Intensive farming needs to replace the nutrients sold off in their crops. This includes nitrogen, phosphorous and potassium.
“There are serious problems associated with the overuse of synthetic fertilisers,” Union of Concerned Scientists interdisciplinary scientist Omanjana Goswami said.
“But in our current agriculture system, they remain absolutely essential for most farmers to grow food, maintain yields and sustain livelihoods.”
Urea and anhydrous ammonia deliver nitrogen. Potash carries potassium. And ammonium phosphates provide phosphorous.
Nitrogen fertiliser needs ammonia. But its production requires the burning of an immense amount of natural gas.
Then there’s potash. Russia and its ally Belarus produce more than a third of total global exports. Russia is also responsible for 22 per cent of the world’s ammonia supply and 14 per cent of urea.
Changing political climate
Drought. Flood. Pandemic. War. The global economy’s vulnerability to highly centralised supply chains of critical commodities has been a hard-learned lesson.
Washington has committed $A750 million to boost fertiliser production in the US. The EU is considering similar action.
Canada is already the world’s biggest supplier of potash. But it mobilised its capacity to boost output by some 20 per cent to help fill the supply gap.
“It’s important this fertiliser crunch is solved,” WFP economist Stefan Meyer said. “We have to produce enough [food] on the available land – land is limited – and fertiliser is an important component of that.”

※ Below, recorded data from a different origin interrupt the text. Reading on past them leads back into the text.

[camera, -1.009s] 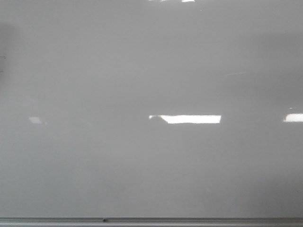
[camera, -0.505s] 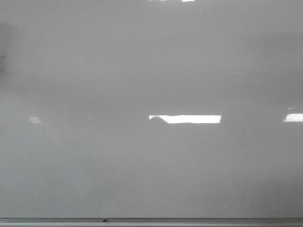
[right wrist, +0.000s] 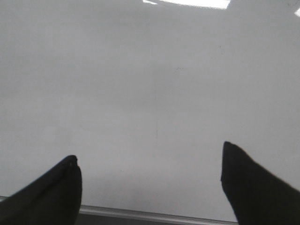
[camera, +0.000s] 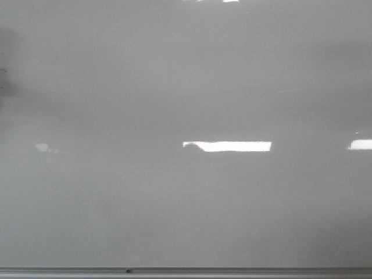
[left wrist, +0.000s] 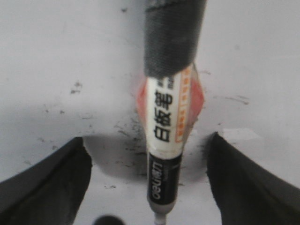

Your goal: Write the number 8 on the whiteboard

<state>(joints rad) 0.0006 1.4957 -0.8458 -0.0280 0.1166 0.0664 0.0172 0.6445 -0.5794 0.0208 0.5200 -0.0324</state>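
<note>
The whiteboard (camera: pixel 186 203) fills the front view, glossy and pale grey, with no number 8 and no gripper in sight. In the left wrist view my left gripper (left wrist: pixel 148 139) is open. A whiteboard marker (left wrist: pixel 165 126) with a white and orange label, a black section and grey tape on its far end lies between the fingers, with a clear gap on each side. Its tip points toward the camera. My right gripper (right wrist: pixel 149 152) is open and empty over bare board (right wrist: pixel 150 84).
A thin grey metal edge strip (camera: pixel 232 271) runs along the board's near edge and also shows in the right wrist view (right wrist: pixel 154 215). Bright light glares (camera: pixel 229 146) sit on the board. Black marker smudges (left wrist: pixel 126 131) dot the surface round the marker.
</note>
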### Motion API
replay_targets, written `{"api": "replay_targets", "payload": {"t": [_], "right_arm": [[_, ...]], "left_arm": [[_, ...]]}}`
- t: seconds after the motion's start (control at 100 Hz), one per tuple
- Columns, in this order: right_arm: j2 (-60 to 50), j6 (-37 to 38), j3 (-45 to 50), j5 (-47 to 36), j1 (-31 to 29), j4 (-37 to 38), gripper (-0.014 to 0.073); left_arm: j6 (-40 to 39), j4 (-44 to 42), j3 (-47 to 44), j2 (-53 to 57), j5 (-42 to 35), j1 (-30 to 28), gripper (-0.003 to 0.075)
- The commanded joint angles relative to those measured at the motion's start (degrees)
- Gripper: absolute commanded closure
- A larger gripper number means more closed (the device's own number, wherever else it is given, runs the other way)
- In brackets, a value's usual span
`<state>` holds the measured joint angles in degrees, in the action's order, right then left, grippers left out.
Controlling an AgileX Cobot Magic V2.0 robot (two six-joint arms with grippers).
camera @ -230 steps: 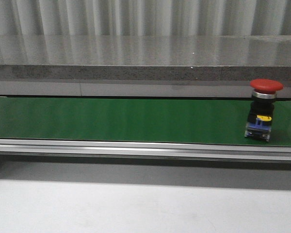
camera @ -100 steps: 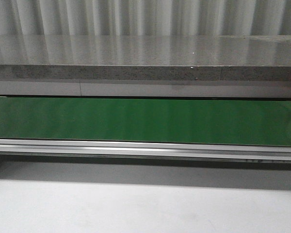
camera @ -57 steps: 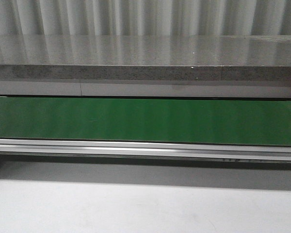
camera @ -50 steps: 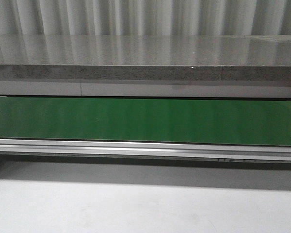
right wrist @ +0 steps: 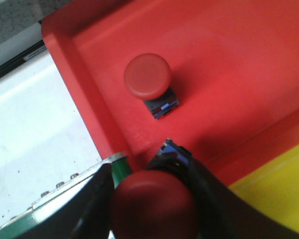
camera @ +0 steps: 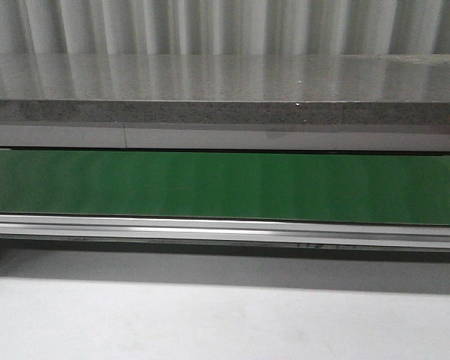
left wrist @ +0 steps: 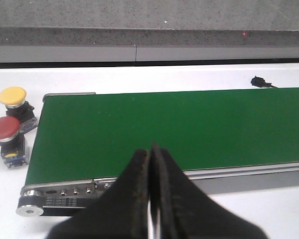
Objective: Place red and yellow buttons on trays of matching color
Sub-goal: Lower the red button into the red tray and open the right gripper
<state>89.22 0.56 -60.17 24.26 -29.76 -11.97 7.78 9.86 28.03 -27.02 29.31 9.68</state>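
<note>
My right gripper (right wrist: 152,199) is shut on a red button (right wrist: 154,205), held above the near rim of the red tray (right wrist: 239,55). Another red button (right wrist: 147,75) stands inside that tray. The yellow tray (right wrist: 279,194) borders the red one. In the left wrist view a yellow button (left wrist: 12,96) and a red button (left wrist: 5,129) stand on the white table beside the end of the green belt (left wrist: 164,129). My left gripper (left wrist: 150,152) is shut with nothing in it, above the belt's near rail. The front view shows neither gripper, button nor tray.
The green conveyor belt (camera: 225,186) runs across the front view with a metal rail (camera: 225,229) along its near side and a grey stone ledge (camera: 225,90) behind. A small black connector (left wrist: 260,81) lies on the white table behind the belt.
The red button that stood at the belt's right end 2.3 s ago is gone from the front view. Since about 1 s ago that view shows no change.
</note>
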Motion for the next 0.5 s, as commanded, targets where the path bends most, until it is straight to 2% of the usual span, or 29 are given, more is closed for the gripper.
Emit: {"api": "replay_targets", "payload": {"t": [0.0, 0.41, 0.49], "right_arm": [[-0.3, 0.0, -1.9, -6.1, -0.4, -0.9, 0.0567], [6.9, 0.0, -1.9, -10.7, -0.4, -1.7, 0.0561], [7.1, 0.0, -1.9, -10.8, -0.4, -1.7, 0.0489]], "left_arm": [[0.0, 1.0, 1.5, -0.2, -3.8, 0.5, 0.0741], [0.0, 1.0, 1.5, -0.2, -3.8, 0.5, 0.0741], [0.0, 1.0, 1.5, -0.2, -3.8, 0.5, 0.0741]]}}
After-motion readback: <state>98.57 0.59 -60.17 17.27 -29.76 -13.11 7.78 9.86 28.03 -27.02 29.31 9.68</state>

Russia’s deliberate manipulation of global fossil fuel supplies has supercharged interest in wind and solar renewable energy. Once installed, these are not reliant on global supply chains.

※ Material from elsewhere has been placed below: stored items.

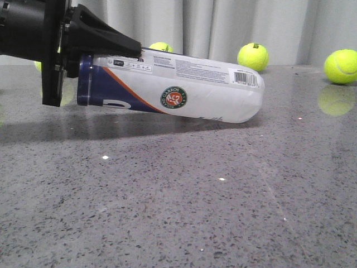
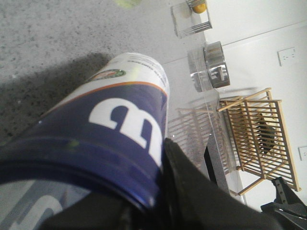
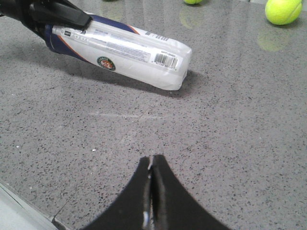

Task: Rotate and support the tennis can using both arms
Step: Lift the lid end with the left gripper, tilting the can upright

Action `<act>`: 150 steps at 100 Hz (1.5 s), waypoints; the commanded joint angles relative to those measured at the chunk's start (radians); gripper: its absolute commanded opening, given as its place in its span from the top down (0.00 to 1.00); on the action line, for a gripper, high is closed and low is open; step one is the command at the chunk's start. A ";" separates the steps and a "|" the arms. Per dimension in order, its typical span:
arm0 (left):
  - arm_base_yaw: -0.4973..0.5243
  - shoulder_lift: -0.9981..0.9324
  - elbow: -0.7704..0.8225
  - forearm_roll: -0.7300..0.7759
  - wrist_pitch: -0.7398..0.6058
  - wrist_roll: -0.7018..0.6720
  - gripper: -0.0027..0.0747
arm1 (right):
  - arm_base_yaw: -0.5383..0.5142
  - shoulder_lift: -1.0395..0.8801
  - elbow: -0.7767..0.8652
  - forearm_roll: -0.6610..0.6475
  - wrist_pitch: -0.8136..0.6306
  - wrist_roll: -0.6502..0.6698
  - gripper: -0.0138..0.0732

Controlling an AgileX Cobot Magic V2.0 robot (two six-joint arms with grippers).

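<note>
Tennis can (image 1: 173,92) lying near-horizontal on grey speckled table (image 1: 178,212), tilted: navy end raised on the robot's left, rounded clear base down on the tabletop toward the right. Label up and forward: round Roland Garros logo (image 1: 174,97) mid-body, barcode (image 1: 245,77) near the base end, orange stripe edging the navy band.

Left gripper (image 1: 83,44) clamped on the navy end of the can, one black finger (image 1: 103,36) lying along the top of the label, flat black plate behind the end cap. Same grip confirmed in left wrist view: can (image 2: 103,139) filling the frame, white letter on navy, a finger (image 2: 192,191) pressed against its side. Holding the can off the table at that end (shadow visible underneath).

Right gripper (image 3: 151,191) well apart from the can, hovering over bare table, fingers pressed together with only a thin seam between them, nothing held. From that camera, can (image 3: 120,50) lies ahead, base end nearest, left gripper (image 3: 53,14) on the far end.

Four tennis balls at the back of the table near the curtain in front view: one (image 1: 162,47) just behind the can, one (image 1: 252,56) right of it, one (image 1: 341,66) at far right, and a sliver (image 1: 38,65) behind the left gripper. None touching the can as far as visible.

Wooden rack (image 2: 254,139) beyond the table edge in left wrist view.
</note>
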 commanded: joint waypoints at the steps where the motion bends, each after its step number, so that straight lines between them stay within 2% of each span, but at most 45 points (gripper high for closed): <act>1: -0.007 -0.034 -0.022 -0.037 0.025 0.009 0.99 | -0.007 0.009 -0.025 -0.008 -0.078 -0.003 0.92; 23: -0.007 -0.034 -0.028 -0.061 0.060 0.051 0.99 | -0.007 0.009 -0.025 -0.008 -0.078 -0.003 0.92; 39: -0.007 -0.038 -0.118 -0.046 0.121 0.067 0.99 | -0.007 0.009 -0.025 -0.008 -0.078 -0.003 0.92; 51: -0.007 -0.058 -0.224 0.027 0.119 -0.013 0.99 | -0.007 0.009 -0.025 -0.008 -0.078 -0.003 0.92; 87: -0.011 -0.082 -0.687 0.525 0.155 -0.386 0.99 | -0.007 0.009 -0.025 -0.008 -0.079 -0.003 0.92; 102: -0.064 -0.088 -0.831 0.803 0.155 -0.540 0.99 | -0.007 0.009 -0.025 -0.008 -0.079 -0.003 0.92; 113: -0.127 -0.090 -0.874 0.977 0.155 -0.614 0.99 | -0.007 0.009 -0.025 -0.008 -0.079 -0.003 0.92; 126: -0.212 -0.092 -0.877 1.078 0.155 -0.643 0.99 | -0.007 0.009 -0.025 -0.008 -0.079 -0.003 0.92; 139: -0.287 -0.100 -0.877 1.239 0.155 -0.715 0.99 | -0.007 0.009 -0.025 -0.008 -0.079 -0.003 0.92; 150: -0.315 -0.119 -0.877 1.286 0.155 -0.726 0.99 | -0.007 0.009 -0.025 -0.008 -0.079 -0.003 0.92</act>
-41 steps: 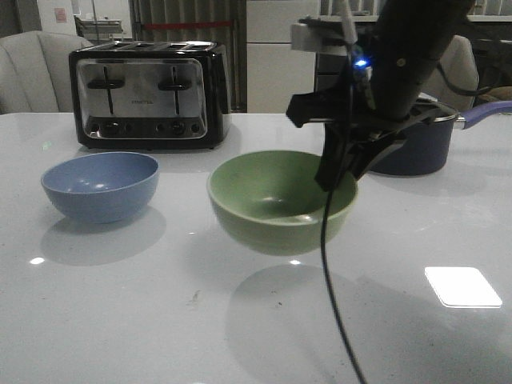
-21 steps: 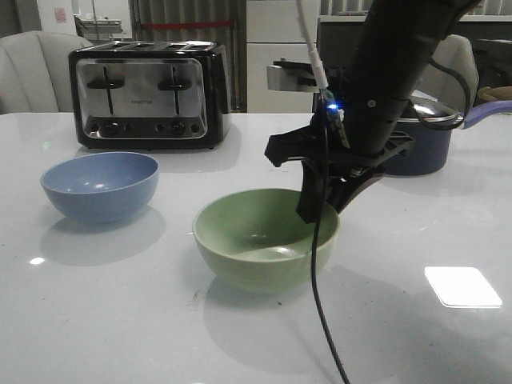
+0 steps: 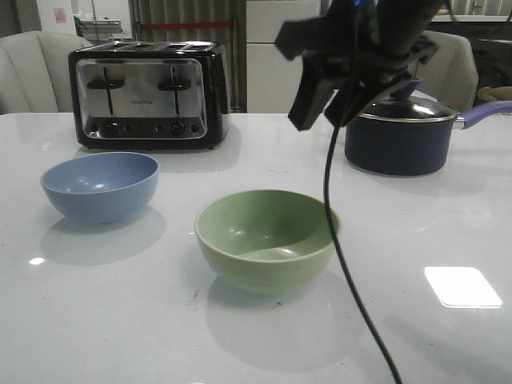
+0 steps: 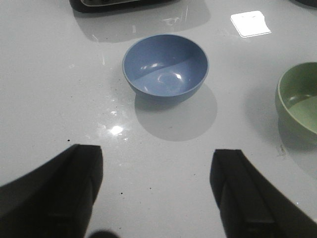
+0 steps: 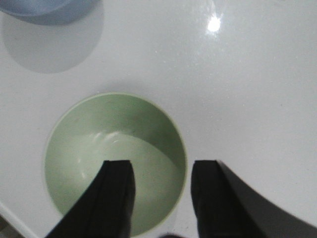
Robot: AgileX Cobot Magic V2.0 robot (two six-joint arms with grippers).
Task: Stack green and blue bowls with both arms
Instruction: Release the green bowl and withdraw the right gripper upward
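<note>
The right arm (image 3: 384, 32) runs off the front view's top edge — only its lower part and the right gripper (image 3: 324, 100) show, and its dangling cable (image 3: 344, 264) leaves at the bottom edge. That arm also covers the near-left part of the dark pot (image 3: 400, 140) — the lid knob is mostly hidden. In the left wrist view the green bowl (image 4: 299, 101) is cut by the right edge; in the right wrist view only a sliver of the blue bowl (image 5: 44, 10) shows.

A: Colours? Left bowl (image 3: 100, 186) is showing dusty blue, plain. Near bowl (image 3: 266, 238) is reading pale sage green, plain.

B: Table (image 3: 120, 320) is looking glossy white. Toaster (image 3: 150, 94) is showing black with chrome. Pot (image 3: 398, 136) is reading dark navy.
</note>
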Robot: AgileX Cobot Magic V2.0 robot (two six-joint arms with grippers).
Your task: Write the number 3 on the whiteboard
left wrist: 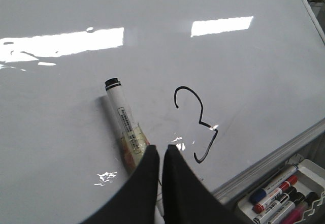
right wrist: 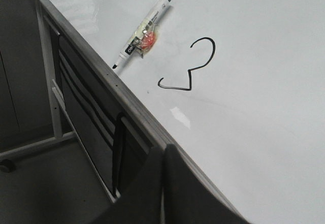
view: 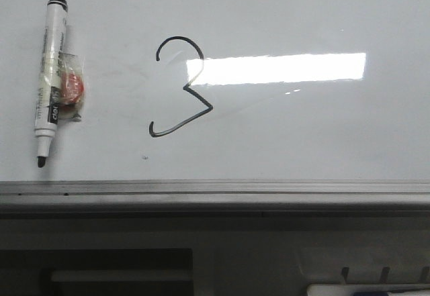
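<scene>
The number 3 [view: 211,108] is drawn in thin black line on the whiteboard [view: 302,135], just left of a bright light reflection. It also shows in the left wrist view [left wrist: 200,113] and the right wrist view [right wrist: 190,79]. A white marker [view: 50,74] with its black tip uncapped lies flat on the board to the left of the 3, a taped red piece on its side. My left gripper [left wrist: 163,150] is shut and empty, hovering over the marker's [left wrist: 124,122] lower end. My right gripper [right wrist: 163,152] is shut and empty over the board's edge rail. Neither gripper shows in the front view.
A grey metal rail [view: 215,190] runs along the board's near edge. A white tray [left wrist: 284,196] with several coloured markers sits below the rail to the right. A dark frame and floor [right wrist: 45,148] lie beyond the edge.
</scene>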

And Moscow’s weaponisation of food has also revived interest in alternative fertilisers.
Arizona State University sustainable food expert Kathleen Merrigan said the crisis is prompting the world to “take a fresh look at biological products as substitutes for synthetic fertilisers”.
“This category includes biofertilisers and bionutrients – natural materials that provide crop nutrition. Examples include microorganisms that extract nitrogen from the air and convert it into forms that plants can use, and fertilisers converted from manure, food and other plant and wood wastes.”
Agricultural research groups and start-up companies have already begun to offer such products as a means of farmers earning carbon credits while also revitalising their cropping fields.
Centralised global supply chains may be commercially efficient. But they lack resilience in the face of a changing world, food investor Acre Venture Partners director Sam Kass said. “These massive disruptions that are having ripple effects around the world are the norm, and it’s just a taste of what we’re going to have to manage going forward in more intense ways.
“I hope it’s a wake-up call to policymakers around just what’s at stake when it comes to food security and the impact and intersection between food and climate.”